SEAL Commander Fired After Clashes With Pentagon
Inside the firing of Rear Admiral Jamie Sands, whose push for accountability and transparency collided with Hegseth’s vision for Naval Special Warfare.
Rear Adm. Milton “Jamie” Sands, the two-star commander of the Navy SEALs, was fired Friday after repeated clashes with Pentagon leadership over his handling of high-profile cases and cultural battles inside Naval Special Warfare.
Sands’ defenders say his removal was political, the result of months of friction with Defense Secretary Pete Hegseth and his allies. But his critics faulted his judgment in several controversies, from a decision that blindsided the Justice Department and scuttled a plea deal, to his push for female instructors in SEAL training, to his handling of a Navy board tied to the 2022 death of trainee Kyle Mullen.

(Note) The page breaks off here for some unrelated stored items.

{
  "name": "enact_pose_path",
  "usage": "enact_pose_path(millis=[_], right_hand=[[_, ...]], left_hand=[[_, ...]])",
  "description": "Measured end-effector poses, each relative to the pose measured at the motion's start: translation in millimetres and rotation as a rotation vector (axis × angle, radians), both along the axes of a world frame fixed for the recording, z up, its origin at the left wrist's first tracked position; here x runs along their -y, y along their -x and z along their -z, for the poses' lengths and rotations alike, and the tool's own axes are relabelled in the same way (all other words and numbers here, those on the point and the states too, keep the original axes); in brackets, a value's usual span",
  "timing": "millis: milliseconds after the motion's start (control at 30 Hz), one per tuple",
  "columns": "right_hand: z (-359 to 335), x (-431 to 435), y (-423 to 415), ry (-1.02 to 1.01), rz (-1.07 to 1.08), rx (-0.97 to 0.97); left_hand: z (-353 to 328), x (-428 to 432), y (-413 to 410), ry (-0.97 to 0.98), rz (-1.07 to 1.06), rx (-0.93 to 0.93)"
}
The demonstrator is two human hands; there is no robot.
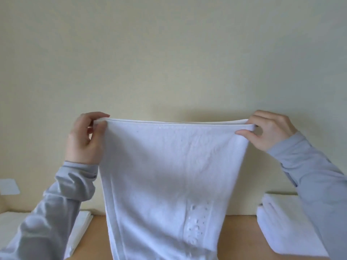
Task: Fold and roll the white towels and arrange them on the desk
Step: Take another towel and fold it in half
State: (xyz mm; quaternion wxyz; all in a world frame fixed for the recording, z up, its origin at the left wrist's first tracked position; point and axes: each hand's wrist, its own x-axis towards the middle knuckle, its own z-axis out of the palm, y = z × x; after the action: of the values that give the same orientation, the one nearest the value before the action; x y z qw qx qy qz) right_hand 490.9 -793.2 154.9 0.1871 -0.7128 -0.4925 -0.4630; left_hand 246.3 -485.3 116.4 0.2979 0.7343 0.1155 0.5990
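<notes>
A white towel (pixel 165 177) hangs in the air in front of me, stretched flat between both hands and doubled over along its top edge. My left hand (pixel 84 137) pinches the top left corner. My right hand (pixel 268 130) pinches the top right corner between thumb and fingers. The towel's lower part drops out of view below the frame, in front of the wooden desk (pixel 236 233). An embossed pattern shows near its lower right.
A stack of folded white towels (pixel 281 228) lies on the desk at the right, against the wall. Another flat white towel pile (pixel 82 222) lies at the left, partly behind my grey sleeve. A cream wall fills the background.
</notes>
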Motion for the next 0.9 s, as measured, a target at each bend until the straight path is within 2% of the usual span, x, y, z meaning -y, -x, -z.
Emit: enact_pose_path(millis=[67,200,233,333,433,500,600,700,900], right_hand=[[-46,33,-5,-0.02,-0.005,0.069],[-113,84,-4,-0.21,-0.059,0.193],[-115,88,-3,-0.204,-0.052,0.179],[-115,98,-6,-0.029,-0.04,0.063],[-138,122,-4,-0.16,-0.029,0.18],[-145,129,1,-0.215,-0.028,0.192],[-137,128,1,-0.166,0.008,0.065],[-132,133,-7,-0.212,0.009,-0.07],[-106,141,-26,-0.423,-0.256,-0.581]], left_hand=[[-42,15,-11,-0.08,0.004,0.028],[-111,38,-14,-0.193,-0.041,0.179],[-120,43,-17,-0.201,-0.037,0.168],[-122,61,-25,-0.207,-0.044,-0.022],[-126,75,-16,-0.251,-0.038,0.123],[-135,80,-14,-0.248,-0.003,0.171],[-139,89,-26,-0.21,0.049,0.079],[-141,94,-36,-0.145,0.091,0.078],[-142,111,-54,0.018,0.212,0.144]])
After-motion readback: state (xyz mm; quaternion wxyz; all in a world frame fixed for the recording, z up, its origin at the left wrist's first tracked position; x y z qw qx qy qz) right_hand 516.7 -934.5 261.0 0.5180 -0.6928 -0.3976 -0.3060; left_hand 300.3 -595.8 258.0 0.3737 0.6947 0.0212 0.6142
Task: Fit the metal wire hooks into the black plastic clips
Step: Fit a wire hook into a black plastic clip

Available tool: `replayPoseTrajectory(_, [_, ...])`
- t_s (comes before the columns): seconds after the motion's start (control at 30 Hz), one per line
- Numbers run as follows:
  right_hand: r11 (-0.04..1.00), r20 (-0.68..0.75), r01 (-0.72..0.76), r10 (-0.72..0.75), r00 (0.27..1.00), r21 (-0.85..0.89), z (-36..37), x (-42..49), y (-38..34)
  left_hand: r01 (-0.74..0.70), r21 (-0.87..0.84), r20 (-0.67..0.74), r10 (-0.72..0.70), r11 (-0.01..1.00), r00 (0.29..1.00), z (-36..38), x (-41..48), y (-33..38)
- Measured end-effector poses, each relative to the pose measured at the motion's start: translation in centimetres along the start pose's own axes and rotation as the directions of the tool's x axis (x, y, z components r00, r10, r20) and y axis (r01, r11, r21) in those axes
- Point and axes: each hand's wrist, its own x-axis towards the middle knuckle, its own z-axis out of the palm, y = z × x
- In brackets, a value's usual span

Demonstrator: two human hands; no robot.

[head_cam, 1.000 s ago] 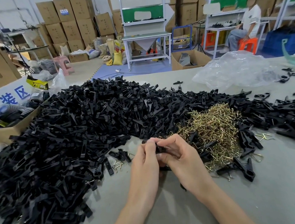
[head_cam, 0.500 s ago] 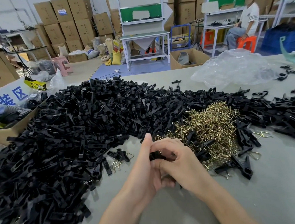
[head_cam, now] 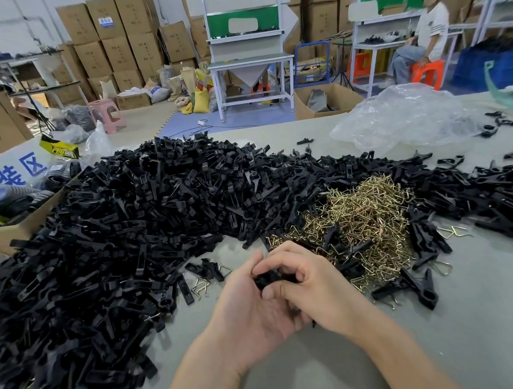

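Both hands meet low at the centre of the tabletop [head_cam: 480, 324], closed together on one black clip [head_cam: 267, 278]. The left hand [head_cam: 252, 314] lies palm-up beneath it, thumb bent onto the clip's top. The right hand [head_cam: 317, 284] curls over from the other side, its fingers hooked around the clip and its thumb pressed against the near end. Whether a wire hook is already in the clip cannot be told, since the fingers hide it.

Half a second ago the left thumb stood straight up and the palm faced sideways. Now the thumb has folded down and the palm has rolled open toward the camera. The right hand's knuckles have closed tighter over the clip.

The clip is matte black plastic, narrow and elongated, only a short stretch of it showing. Behind and to the left spreads a heap of black clips [head_cam: 123, 229], far too many to count. It wraps around a smaller mound of wire hooks [head_cam: 367, 213], thin brass-coloured wire bent into angular loops, also uncountable. Two loose hooks [head_cam: 201, 286] lie just left of the hands.

One crumpled clear plastic bag [head_cam: 405, 118] sits at the far right of the smooth grey tabletop. One open cardboard box [head_cam: 1, 237] stands at the left edge.
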Motion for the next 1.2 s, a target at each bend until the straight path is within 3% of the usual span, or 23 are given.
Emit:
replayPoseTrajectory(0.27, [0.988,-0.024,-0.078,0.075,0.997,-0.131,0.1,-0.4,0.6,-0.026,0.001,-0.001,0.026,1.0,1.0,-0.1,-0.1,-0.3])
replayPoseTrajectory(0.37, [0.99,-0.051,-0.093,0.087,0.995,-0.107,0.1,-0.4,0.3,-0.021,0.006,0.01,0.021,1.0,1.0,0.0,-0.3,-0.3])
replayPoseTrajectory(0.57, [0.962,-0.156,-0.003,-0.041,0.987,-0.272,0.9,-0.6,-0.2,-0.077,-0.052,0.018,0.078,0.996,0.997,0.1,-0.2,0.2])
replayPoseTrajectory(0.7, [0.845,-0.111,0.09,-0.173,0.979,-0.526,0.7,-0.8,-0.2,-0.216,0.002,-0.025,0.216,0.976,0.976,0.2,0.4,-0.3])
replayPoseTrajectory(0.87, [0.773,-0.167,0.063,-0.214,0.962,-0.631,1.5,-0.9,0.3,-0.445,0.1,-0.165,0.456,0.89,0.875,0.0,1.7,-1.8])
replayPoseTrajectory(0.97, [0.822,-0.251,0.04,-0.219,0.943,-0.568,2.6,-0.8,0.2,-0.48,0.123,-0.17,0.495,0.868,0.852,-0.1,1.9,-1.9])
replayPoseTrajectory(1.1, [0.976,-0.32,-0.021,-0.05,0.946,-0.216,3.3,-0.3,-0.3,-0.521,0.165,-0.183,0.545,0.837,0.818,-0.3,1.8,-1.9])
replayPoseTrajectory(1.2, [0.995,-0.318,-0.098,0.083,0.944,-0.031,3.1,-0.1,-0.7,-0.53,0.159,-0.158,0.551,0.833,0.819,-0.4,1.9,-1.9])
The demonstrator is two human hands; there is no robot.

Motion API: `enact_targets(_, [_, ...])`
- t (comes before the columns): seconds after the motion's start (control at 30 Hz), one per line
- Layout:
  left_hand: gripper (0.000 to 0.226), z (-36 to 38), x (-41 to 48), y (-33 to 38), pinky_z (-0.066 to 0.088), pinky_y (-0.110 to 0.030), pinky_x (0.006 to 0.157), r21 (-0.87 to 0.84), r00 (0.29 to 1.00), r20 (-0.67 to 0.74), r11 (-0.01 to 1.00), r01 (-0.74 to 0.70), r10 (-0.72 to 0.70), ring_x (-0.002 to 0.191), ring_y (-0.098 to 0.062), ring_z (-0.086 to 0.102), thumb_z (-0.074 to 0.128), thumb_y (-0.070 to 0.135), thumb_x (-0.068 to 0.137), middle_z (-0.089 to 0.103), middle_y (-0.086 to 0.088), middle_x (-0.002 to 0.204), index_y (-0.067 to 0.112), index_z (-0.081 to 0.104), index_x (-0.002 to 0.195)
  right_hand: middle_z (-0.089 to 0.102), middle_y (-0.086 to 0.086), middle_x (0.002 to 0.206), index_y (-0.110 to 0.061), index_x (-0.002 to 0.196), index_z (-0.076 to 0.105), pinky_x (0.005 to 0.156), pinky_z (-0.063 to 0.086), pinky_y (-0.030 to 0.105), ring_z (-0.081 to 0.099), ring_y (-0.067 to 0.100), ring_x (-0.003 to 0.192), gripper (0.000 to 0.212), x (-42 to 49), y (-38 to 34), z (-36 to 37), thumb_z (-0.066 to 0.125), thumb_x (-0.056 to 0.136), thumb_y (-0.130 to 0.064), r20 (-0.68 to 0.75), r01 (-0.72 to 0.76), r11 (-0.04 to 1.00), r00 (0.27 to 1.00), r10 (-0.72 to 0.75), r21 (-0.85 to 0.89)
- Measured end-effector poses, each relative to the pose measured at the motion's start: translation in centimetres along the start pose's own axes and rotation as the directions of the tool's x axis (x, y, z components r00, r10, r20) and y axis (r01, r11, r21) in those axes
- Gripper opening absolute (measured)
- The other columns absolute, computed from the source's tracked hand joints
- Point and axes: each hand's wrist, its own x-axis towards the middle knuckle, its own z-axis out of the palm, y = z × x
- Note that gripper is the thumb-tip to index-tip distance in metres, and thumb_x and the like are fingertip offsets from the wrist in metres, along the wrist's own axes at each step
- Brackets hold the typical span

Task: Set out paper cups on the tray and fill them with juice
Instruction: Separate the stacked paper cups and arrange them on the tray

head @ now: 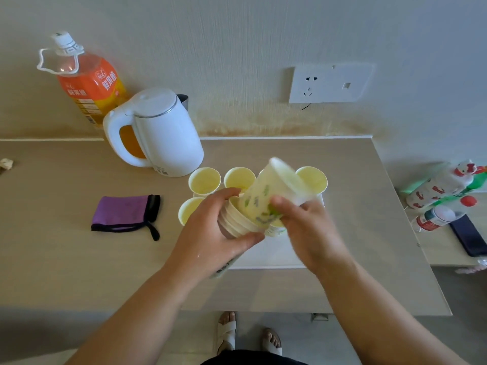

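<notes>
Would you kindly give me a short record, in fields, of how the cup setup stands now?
Left hand: grips the cup stack
Right hand: holds one tilted cup, base at the stack
Tray: white; four upright cups plainly seen, another partly hidden by the hands
Juice bottle: capped, at the wall behind the kettle
Other: purple cloth left of the tray

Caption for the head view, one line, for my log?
Left hand holds a stack of paper cups, right hand grips the outermost cup, above a white tray with cups already set out.
</notes>
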Motion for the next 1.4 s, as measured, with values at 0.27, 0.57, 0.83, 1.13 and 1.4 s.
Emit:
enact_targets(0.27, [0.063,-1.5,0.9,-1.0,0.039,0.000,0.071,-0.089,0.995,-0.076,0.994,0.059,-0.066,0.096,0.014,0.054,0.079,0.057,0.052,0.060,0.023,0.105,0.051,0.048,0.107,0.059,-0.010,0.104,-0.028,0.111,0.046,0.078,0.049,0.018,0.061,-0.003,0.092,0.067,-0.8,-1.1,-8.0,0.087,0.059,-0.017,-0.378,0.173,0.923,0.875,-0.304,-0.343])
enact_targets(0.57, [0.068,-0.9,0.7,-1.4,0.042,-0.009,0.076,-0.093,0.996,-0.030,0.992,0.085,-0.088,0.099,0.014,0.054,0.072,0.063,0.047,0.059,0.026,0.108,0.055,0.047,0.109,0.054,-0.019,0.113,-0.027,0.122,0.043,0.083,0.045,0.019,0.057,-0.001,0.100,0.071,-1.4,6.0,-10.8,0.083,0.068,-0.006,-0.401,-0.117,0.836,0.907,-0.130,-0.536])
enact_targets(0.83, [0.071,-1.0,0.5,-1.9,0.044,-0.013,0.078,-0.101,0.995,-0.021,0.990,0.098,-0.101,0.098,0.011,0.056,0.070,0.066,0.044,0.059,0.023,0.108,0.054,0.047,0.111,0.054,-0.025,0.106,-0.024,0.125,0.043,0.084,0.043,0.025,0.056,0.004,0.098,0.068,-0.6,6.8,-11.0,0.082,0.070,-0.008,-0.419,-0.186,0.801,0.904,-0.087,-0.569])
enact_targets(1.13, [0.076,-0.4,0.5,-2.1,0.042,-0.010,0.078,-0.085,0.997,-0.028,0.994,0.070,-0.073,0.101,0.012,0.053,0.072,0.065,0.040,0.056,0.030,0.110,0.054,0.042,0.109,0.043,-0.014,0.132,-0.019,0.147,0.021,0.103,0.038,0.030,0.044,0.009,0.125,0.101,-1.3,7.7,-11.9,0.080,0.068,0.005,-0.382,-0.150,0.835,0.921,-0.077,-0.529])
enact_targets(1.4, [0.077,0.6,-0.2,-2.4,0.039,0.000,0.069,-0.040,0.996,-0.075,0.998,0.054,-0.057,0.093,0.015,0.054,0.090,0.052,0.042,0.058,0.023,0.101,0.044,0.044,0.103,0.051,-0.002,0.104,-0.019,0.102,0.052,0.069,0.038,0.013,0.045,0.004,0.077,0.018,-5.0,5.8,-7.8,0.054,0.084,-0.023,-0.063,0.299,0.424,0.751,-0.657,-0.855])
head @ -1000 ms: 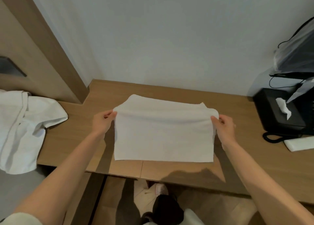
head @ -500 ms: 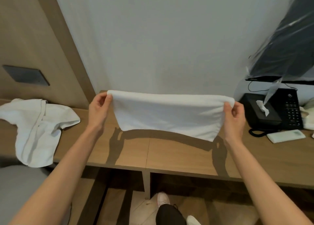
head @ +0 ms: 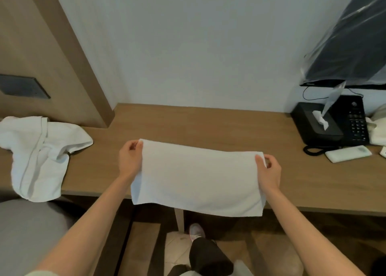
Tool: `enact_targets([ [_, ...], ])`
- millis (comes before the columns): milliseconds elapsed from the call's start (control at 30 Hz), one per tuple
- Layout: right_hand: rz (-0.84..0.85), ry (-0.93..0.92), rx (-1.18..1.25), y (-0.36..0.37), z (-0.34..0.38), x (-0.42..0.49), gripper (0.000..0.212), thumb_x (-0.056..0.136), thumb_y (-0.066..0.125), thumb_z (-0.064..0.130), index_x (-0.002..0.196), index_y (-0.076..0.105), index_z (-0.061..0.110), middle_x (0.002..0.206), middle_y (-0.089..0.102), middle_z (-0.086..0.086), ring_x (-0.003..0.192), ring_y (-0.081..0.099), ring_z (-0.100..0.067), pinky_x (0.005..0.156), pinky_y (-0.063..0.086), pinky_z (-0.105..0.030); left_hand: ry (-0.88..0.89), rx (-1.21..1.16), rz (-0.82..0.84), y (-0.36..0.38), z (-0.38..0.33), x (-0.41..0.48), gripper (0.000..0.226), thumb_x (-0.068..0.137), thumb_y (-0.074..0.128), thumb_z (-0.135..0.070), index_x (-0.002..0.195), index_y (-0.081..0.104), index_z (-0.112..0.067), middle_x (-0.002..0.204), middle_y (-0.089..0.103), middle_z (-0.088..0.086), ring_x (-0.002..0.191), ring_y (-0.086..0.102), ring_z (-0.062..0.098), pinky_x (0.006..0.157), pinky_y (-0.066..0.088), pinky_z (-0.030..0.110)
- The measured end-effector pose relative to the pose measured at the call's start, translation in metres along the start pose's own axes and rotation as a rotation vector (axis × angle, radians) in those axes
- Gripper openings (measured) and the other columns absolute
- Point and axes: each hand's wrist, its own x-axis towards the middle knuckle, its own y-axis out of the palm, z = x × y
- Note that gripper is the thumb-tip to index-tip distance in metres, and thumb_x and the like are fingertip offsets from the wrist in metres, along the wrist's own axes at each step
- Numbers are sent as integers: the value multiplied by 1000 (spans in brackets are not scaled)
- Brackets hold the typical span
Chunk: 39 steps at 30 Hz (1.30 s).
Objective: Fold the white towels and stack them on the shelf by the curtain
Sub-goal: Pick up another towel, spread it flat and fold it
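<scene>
Grip on each side is a pinch: the left hand (head: 130, 161) holds the far left corner of the folded towel (head: 198, 177) between thumb and curled fingers, and the right hand (head: 269, 171) holds the far right corner the same way, thumb on top. The towel hangs stretched between them above the front of the counter (head: 208, 125), its lower hem dropping past the front edge; whether its underside touches the wood I cannot tell. It looks doubled at least once (the top edge is thick and rounded, which suggests layers), so I judge this one part-folded, with another fold or two and the carry to the shelf left to do. A crumpled towel (head: 39, 156), also white, lies well apart on the counter's left end, spilling over the front edge and not yet folded. No stack shows anywhere. Shelf and curtain are out of view, so what already sits there is unknown. The fingers under the cloth are hidden and the layer count is hard to read. A tissue box (head: 319, 123) and a phone (head: 355, 121) sit far right.
</scene>
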Motion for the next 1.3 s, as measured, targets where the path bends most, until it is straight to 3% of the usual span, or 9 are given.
enact_targets([
  [100,37,111,-103,13,-22,17,21,96,52,32,108,58,16,101,55,0,93,51,-19,77,38,-31,-98,90,26,17,21,8,24,96,52,-27,106,62,-8,95,59,2,90,54,18,79,39,29],
  [233,79,180,-171,33,-37,52,18,95,54,32,103,60,17,96,58,-4,88,55,-23,76,43,-33,-133,173,38,36,33,32,24,96,52,-25,107,63,-7,92,58,1,86,52,17,77,36,26],
  [533,155,206,-245,87,-38,137,13,95,54,26,92,59,14,72,51,2,75,49,-22,67,36,-30,-232,255,56,84,53,110,25,95,54,-26,102,66,-5,88,62,7,83,54,20,71,35,26],
  [667,149,262,-337,107,-30,172,15,95,52,33,94,60,21,88,62,-1,84,55,-22,72,40,-31,-290,327,61,105,55,141,28,95,53,-33,105,67,-12,103,68,11,98,61,29,86,43,36],
  [867,99,285,-319,134,-20,213,26,95,53,32,113,64,18,105,64,-1,90,53,-18,77,40,-29,-317,357,30,126,48,171,29,95,53,-33,108,67,-12,107,67,10,103,60,30,92,45,38],
  [1067,150,287,-308,138,-16,224,28,96,51,29,118,63,16,125,57,-10,99,54,-22,83,40,-29,-305,367,87,126,48,176,30,97,47,-32,110,63,-10,112,60,11,105,57,30,97,43,46],
  [1200,198,320,-278,127,-18,209,28,91,55,32,109,63,11,120,56,-13,92,53,-23,77,40,-30,-322,228,137,118,50,161,17,94,53,-27,91,57,-11,76,50,0,79,48,22,69,38,30],
  [1300,260,349,-275,110,-25,188,27,91,57,38,90,60,12,103,57,-9,84,53,-22,69,39,-31,-355,163,180,106,50,140,23,93,57,-29,107,55,-11,86,50,1,80,47,17,64,36,25],
])
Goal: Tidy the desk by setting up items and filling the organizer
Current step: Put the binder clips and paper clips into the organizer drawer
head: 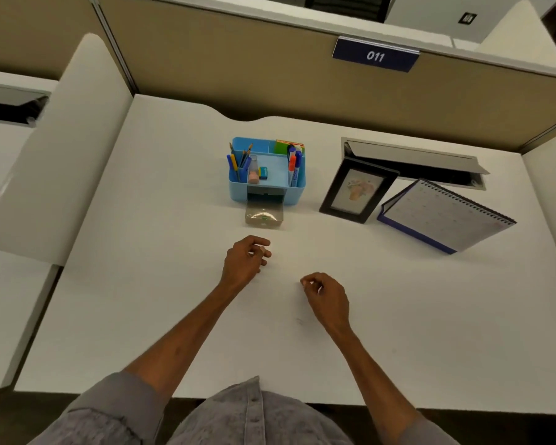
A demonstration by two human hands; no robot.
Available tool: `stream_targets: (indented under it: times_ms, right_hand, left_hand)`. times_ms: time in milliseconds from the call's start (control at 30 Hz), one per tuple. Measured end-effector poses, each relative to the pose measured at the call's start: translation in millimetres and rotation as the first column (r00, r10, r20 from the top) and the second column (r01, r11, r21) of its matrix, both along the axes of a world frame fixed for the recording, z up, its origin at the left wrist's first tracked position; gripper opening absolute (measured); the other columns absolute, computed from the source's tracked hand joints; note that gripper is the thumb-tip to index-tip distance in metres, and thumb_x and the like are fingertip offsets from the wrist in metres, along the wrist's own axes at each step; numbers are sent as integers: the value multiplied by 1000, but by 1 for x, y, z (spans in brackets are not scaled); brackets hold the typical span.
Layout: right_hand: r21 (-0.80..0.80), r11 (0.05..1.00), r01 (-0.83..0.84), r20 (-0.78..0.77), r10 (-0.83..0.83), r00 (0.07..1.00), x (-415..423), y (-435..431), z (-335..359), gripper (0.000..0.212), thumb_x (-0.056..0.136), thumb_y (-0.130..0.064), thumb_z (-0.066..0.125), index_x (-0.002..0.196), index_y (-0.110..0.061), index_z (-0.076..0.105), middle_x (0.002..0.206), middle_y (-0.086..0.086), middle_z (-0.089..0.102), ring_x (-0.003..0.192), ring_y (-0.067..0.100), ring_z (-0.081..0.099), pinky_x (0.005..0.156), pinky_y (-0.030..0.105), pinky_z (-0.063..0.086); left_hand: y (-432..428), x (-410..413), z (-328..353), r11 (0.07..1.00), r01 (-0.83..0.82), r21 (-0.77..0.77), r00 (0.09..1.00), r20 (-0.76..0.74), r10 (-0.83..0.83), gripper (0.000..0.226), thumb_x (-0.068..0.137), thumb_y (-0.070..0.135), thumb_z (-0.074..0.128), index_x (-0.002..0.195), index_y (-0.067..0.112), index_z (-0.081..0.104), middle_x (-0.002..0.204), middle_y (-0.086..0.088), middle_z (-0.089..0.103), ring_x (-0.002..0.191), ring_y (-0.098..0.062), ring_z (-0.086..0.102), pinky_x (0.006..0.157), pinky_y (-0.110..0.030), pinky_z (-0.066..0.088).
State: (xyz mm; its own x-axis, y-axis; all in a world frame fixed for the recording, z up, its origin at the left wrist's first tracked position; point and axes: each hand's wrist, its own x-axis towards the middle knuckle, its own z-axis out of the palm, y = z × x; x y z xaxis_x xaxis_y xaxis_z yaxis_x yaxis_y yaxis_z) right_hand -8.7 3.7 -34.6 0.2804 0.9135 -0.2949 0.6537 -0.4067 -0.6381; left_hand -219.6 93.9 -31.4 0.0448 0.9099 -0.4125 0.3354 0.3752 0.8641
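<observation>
Organizer (295,194) blue, pens (234,164) upright, clear drawer (264,216) pulled out — left hand (244,263), right hand (328,295): fingers curled, grasp unclear.

You cannot make out what lies in the clear drawer (264,216); it is only a pale, blurred heap. Your left hand (246,261) and right hand (327,295) curl their fingers, and whether either pinches something tiny is unclear. The calendar (446,216) print and photo frame (357,191) picture are too faint to read.
</observation>
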Motion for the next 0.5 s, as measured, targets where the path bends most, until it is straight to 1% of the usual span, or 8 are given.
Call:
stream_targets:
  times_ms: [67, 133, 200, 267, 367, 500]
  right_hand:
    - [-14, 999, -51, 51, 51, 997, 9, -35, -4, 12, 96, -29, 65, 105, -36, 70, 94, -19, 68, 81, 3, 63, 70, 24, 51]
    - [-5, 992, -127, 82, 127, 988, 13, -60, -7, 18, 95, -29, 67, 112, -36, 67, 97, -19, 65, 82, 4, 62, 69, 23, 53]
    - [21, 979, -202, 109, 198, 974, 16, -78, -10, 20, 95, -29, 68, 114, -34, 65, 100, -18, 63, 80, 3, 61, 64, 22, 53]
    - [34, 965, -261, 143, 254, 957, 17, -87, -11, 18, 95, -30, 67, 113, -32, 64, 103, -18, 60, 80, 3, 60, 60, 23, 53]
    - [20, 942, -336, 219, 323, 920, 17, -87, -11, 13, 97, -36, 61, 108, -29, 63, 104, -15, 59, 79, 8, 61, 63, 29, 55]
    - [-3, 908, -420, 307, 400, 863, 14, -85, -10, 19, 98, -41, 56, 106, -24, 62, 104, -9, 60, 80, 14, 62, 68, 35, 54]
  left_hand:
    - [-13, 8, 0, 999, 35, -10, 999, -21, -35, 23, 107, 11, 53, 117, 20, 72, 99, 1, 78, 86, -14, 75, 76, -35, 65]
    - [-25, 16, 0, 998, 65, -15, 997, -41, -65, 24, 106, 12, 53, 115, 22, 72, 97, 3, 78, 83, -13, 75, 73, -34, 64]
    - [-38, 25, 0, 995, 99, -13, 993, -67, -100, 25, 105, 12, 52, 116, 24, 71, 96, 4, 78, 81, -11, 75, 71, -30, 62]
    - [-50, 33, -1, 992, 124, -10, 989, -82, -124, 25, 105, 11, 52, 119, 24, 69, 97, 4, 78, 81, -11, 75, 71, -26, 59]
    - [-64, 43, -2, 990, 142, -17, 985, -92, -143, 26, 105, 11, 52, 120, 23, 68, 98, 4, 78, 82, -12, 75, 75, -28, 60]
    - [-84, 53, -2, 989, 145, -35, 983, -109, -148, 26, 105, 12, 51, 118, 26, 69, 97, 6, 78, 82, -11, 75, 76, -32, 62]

A spokeswoman for Naval Special Warfare referred questions to the Navy’s chief information office, which declined to comment.
From the outset, Sands brought a values-driven approach to command, emphasizing what he called the “non-negotiable” SEAL ethos of abandoning self and embracing the team. In an appearance on The Program Podcast, he warned leaders against two failures he viewed as catastrophic for discipline and morale. One was misplaced loyalty or prioritizing personal relationships over the organization. The other was willful blindness, ignoring “unacceptable, illegal, immoral, unethical, just bad” conduct.
That philosophy put Sands on a collision course with the civilian military leadership under a president who has ticked many of those boxes. Less than a year after taking command of Naval Special Warfare in Coronado, California, the admiral who gained national attention in 2016 for cracking down on drug abuse within the SEALs was abruptly dismissed.
“He’s an incredible SEAL officer who leads with integrity and was always apolitical and professional,” said Alex Plitsas, a former Pentagon official who has known Sands since his early career. Others in the SEAL community echoed that defense. “Jamie Sands is an upstanding, high-character leader,” former SEAL officer Dave Madden wrote on X. “Which is almost certainly why Trump/Hegseth fired him.”
A senior Navy official told The After-Action Report that frustration over Sands’ leadership had been building for months, culminating in his abrupt dismissal. The official pointed to specific controversies during his tenure, like his handling of the investigation into the drowning deaths of two SEALs.